Cette première expérience a été pour moi positive, car j'ai su exploiter ce contexte plutôt déstabilisant, pour faire une partie pleine contre Benoît, un joueur dont j'admire réellement le talent. J'étais ultra motivé et j'ai passé ce 1er tour sur le score sans appel de 6/2 6/2, pour m'offrir au 2e tour un match contre Novak Djokovic, en France, devant «mon» public. En 3 jours, je suis donc passé du statut de joueur lambda qui n'avait jamais joué un Masters 1000 à celui de révélation du tournoi qui allait affronter Novak Djokovic. Et j'ai fait de mon mieux pour gérer cette pression grandissante.  J'ai eu la chance pour ce nouveau défi de pouvoir m'appuyer sur le match de la veille contre Benoit Paire. Les conditions, je les connaissais. Seul l'adversaire changeait. Et là il fallait avant tout croire en moi. Croire que mon jeu allait gêner le N°2 mondial et que j'allais avoir ma chance contre un joueur de cette trempe. Et, en gros, c'est ce que j'ai réussi à faire sur ce match.
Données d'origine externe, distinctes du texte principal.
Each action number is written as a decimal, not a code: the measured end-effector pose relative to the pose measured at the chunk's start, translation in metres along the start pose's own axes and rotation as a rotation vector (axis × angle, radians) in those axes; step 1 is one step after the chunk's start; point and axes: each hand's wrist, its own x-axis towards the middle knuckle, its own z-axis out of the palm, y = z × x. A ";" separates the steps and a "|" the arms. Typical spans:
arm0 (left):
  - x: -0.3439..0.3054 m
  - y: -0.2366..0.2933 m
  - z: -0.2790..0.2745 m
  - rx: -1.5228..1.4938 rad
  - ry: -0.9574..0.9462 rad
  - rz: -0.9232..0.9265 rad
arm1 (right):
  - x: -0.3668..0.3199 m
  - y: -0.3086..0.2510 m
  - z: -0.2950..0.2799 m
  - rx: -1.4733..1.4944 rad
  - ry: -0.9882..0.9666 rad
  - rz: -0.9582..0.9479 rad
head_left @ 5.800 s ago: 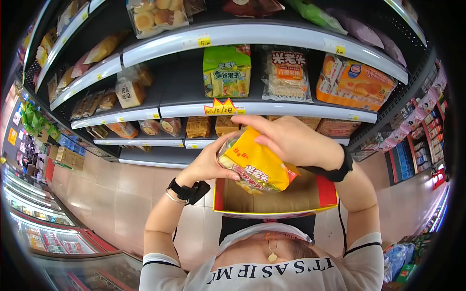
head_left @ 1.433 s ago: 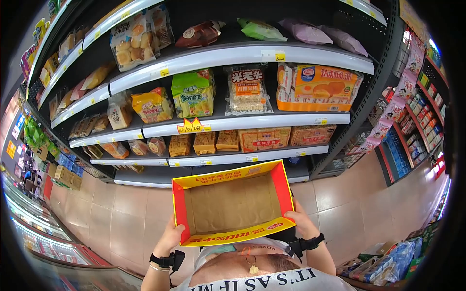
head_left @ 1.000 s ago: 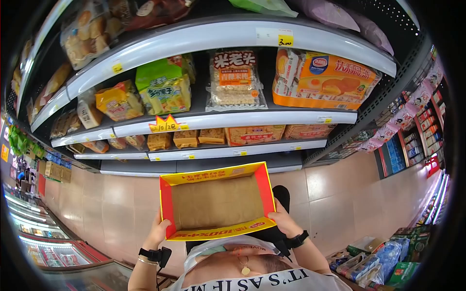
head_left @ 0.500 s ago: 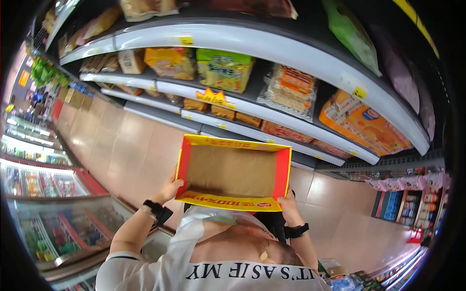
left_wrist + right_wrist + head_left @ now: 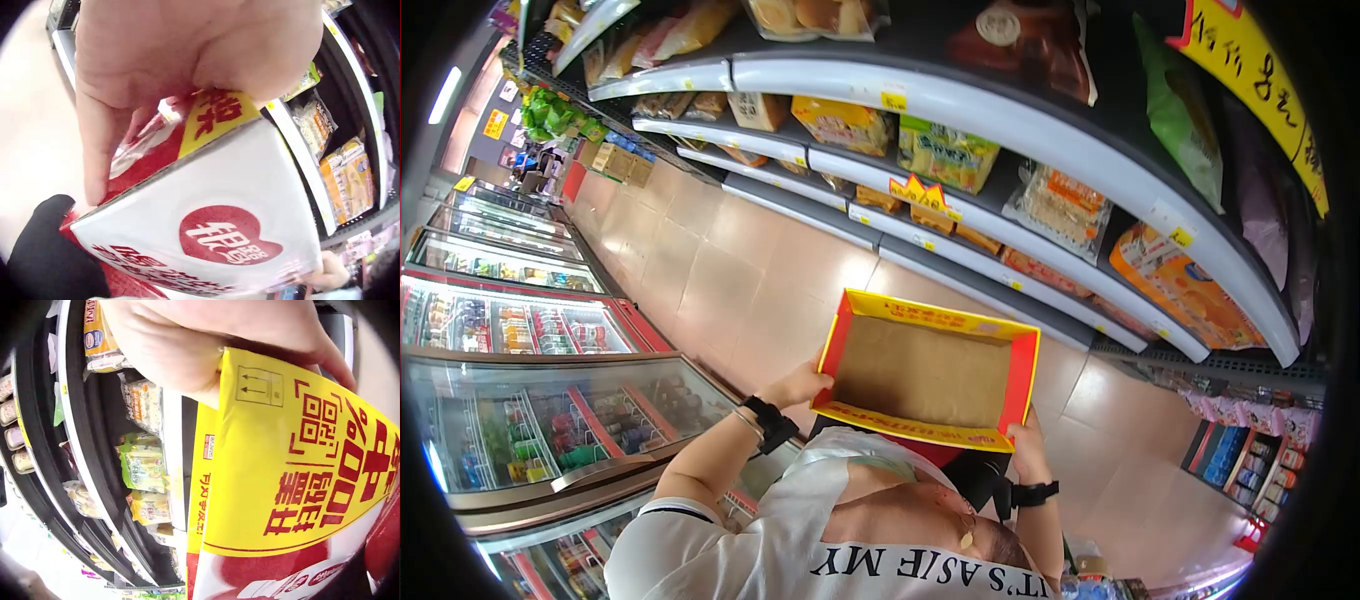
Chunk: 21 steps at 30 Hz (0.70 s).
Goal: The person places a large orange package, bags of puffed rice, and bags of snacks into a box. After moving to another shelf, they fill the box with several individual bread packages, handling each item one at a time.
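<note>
My two hands hold an open cardboard box (image 5: 930,365), yellow and red outside with bare brown board inside, in front of my body. Nothing lies on its visible floor. The left hand (image 5: 803,383) grips its left end, thumb over the rim. At the near right corner the right hand (image 5: 1028,452) grips it the same way. In the left wrist view the left hand (image 5: 194,47) curls over the edge above a white printed side (image 5: 187,219). The right wrist view shows the right hand (image 5: 181,347) at a corner beside a yellow printed panel (image 5: 269,456).
Store shelves (image 5: 1000,120) rise ahead, carrying a yellow snack bag (image 5: 840,122), a green snack bag (image 5: 948,153), rice sticks (image 5: 1060,208) and an orange pack (image 5: 1185,285). Glass-topped freezers (image 5: 550,420) line the left. Tiled floor (image 5: 730,260) runs between.
The yellow snack bag, earlier in my hands, now stands on the shelf. Both hands have since taken hold of the box and lifted it. The view has swung left, bringing more freezers into sight.
</note>
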 end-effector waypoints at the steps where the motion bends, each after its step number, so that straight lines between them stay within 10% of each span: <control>1: 0.002 -0.004 -0.003 0.029 0.003 -0.084 | 0.002 0.006 0.000 0.000 0.015 0.025; 5: -0.010 -0.021 -0.017 -0.135 -0.003 -0.153 | 0.033 0.020 0.000 0.480 -0.163 0.150; 9: -0.027 -0.087 -0.037 -0.339 0.056 -0.228 | 0.073 0.070 -0.014 0.282 -0.088 0.406; 11: -0.035 -0.096 -0.038 -0.595 0.318 -0.141 | 0.088 0.094 -0.010 -0.496 -0.094 0.544; 14: -0.047 -0.131 -0.068 -0.861 0.373 -0.299 | 0.090 0.157 -0.012 -0.792 -0.186 0.306; 21: -0.097 -0.174 -0.067 -1.126 0.595 -0.497 | 0.099 0.209 0.048 -1.300 -0.248 0.453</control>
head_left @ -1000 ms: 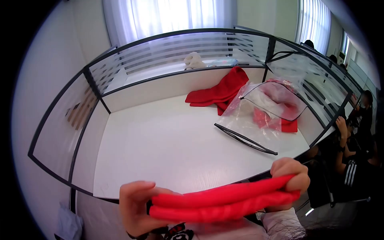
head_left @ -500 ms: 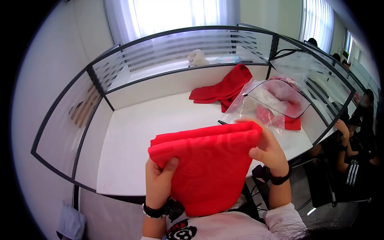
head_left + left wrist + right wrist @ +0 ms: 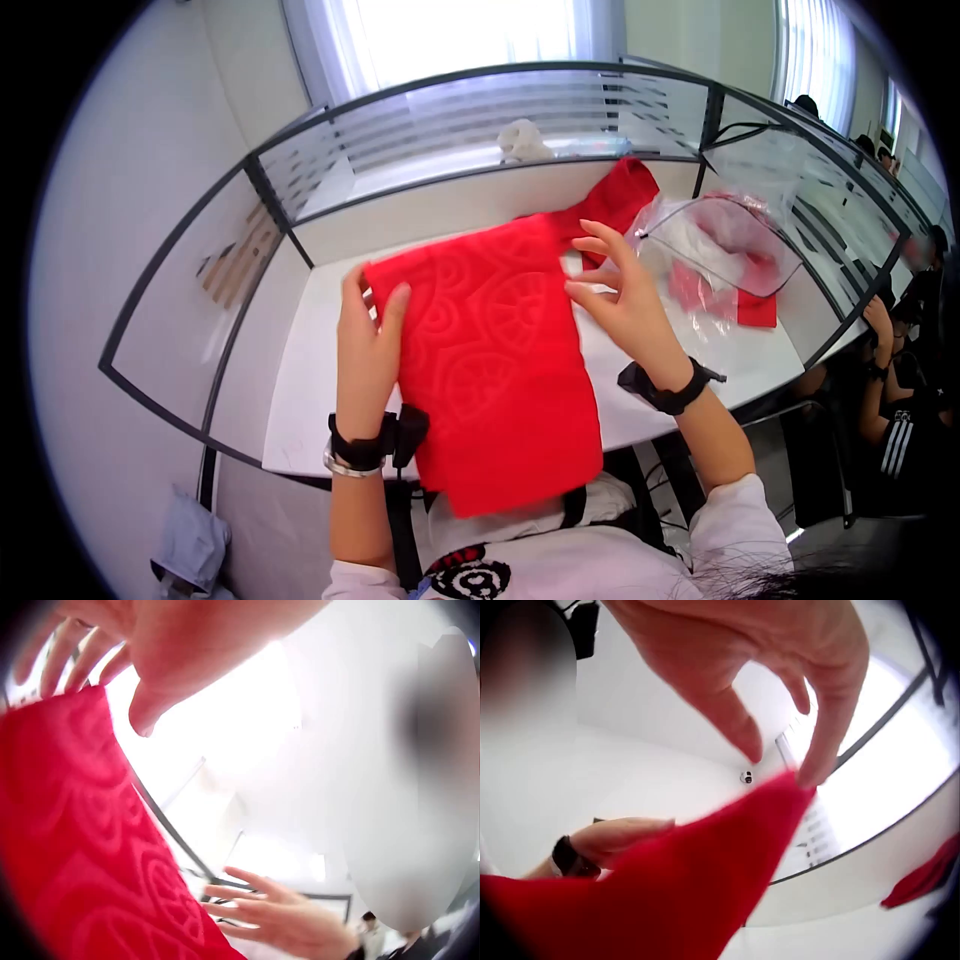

J'ai tout simplement crânement joué mon jeu, en restant appliqué sur mes fondamentaux, et, sans sur-jouer, j'ai ainsi réussi à donner du fil à retordre à Nole. Deux balles de set dont une sur 2ème  balle à 6/5, 15/40. Mais bon ! Cela n'a pas suffi, et la solidité de Novak a pris le dessus au fil du match.

Il est clair que ce tournoi m'a propulsé sur le devant de la scène et m'a fait connaitre du public français. Des interviews à gogo s'en sont suivi et plus de gens me reconnaissent maintenant ou me suivent. Bref, beaucoup de choses ont changé suite à ce Bercy 2013. J'ai pris plus confiance en moi et ce résultat m'a fait comprendre que j'avais les moyens de gêner un maximum de joueurs, même le numéro 2 mondial. La plupart de mes adversaires ont même vu ma prestation et se méfient aujourd'hui encore plus de moi. Je suis en quelque sorte attendu au tournant par tout le monde : joueurs, fédé, public. Certains me promettent même une progression rapide vers le plus haut niveau. Ça continue de me mettre de la pression sur les épaules. 

Tant mieux ! À moi de confirmer maintenant !

Ndlr : P2H vient de remporter le tournoi en simple et en double ses premiers titres ATP à l'Open de Quimper 2014 (Tournoi Challenger).